Em agosto de 2018, foi publicada a nomeação de Arilton para comandar a Secretaria Extraordinária de Estado para Integração de Ações Comunitárias do Pará, no então governo de Simão Jatene (PSDB). Em novembro, o Diário Oficial do Estado anunciou a exoneração do pastor.

Em 2020, o atual ministro da Educação, Victor Godoy Veiga, tentou nomear o pastor Arilton para um cargo comissionado no MEC. A solicitação foi rejeitada no mês seguinte pela Casa Civil. 

À época da indicação, Veiga atuava como secretário-executivo do Ministério da Educação, onde o pastor lobista seria alocado.

Entenda

Durante a manhã, a PF deflagrou uma operação envolvendo favorecimento de municípios que negociavam verbas diretamente com dois pastores. Em áudios divulgados em março, o então ministro dizia que a “priorização” de determinadas prefeituras seria um pedido do presidente Jair Bolsonaro (PL).

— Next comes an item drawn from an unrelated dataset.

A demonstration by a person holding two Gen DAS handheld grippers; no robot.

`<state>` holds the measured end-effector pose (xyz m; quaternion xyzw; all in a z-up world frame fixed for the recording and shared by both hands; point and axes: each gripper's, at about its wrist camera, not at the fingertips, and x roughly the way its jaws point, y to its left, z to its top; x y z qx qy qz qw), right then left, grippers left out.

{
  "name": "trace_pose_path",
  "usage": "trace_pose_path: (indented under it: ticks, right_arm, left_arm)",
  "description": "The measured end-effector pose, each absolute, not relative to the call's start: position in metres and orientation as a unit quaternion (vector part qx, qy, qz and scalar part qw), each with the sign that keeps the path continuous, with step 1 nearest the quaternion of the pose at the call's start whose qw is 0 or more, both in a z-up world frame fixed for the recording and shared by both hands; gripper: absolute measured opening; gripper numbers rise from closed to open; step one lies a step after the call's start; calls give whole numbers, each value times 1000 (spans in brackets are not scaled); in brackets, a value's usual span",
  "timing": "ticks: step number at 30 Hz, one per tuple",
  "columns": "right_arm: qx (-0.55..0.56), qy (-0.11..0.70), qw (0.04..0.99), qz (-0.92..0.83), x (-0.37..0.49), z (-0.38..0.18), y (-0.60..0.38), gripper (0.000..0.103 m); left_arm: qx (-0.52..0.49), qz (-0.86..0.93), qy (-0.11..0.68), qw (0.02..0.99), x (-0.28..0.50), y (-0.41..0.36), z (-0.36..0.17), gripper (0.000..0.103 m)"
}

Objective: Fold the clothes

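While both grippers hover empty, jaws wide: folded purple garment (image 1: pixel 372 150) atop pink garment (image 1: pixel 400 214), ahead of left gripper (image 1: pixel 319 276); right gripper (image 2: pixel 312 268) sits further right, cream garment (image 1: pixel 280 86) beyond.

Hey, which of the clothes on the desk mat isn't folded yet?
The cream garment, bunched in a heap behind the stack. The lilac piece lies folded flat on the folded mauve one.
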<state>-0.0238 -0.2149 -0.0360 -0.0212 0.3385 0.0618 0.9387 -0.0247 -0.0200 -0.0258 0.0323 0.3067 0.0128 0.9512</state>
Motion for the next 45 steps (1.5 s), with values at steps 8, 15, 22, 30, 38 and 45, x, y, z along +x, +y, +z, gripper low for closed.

O mandado de prisão preventiva repassado à Band aponta prática de tráfico de influência (2 a 5 anos de reclusão), corrupção passiva (2 a 12 de anos de reclusão), prevaricação (3 meses a 1 ano de detenção) e advocacia administrativa (1 a 3 meses de detenção). Documentos apreendidos destacam ação criminosa na liberação de verbas públicas.

5 mandados de prisão

A PF cumpriu 13 mandados de busca e apreensão e 5 de prisão em Goiás, São Paulo, Pará, além do Distrito Federal. Os pastores Gilmar Santos e Arilton Moura estão entre os presos. Outas medidas cautelares, como proibição de contatos entre os investigados e envolvidos, também foram efetuadas.

Arilton Moura e Gilmar Santos não possuem cargos no Ministério da Educação. Na época em que o áudio vazou, Ribeiro negou, em nota, o suposto pedido feito pelo presidente Jair Bolsonaro (PL) em relação ao atendimento preferencial às lideranças religiosas.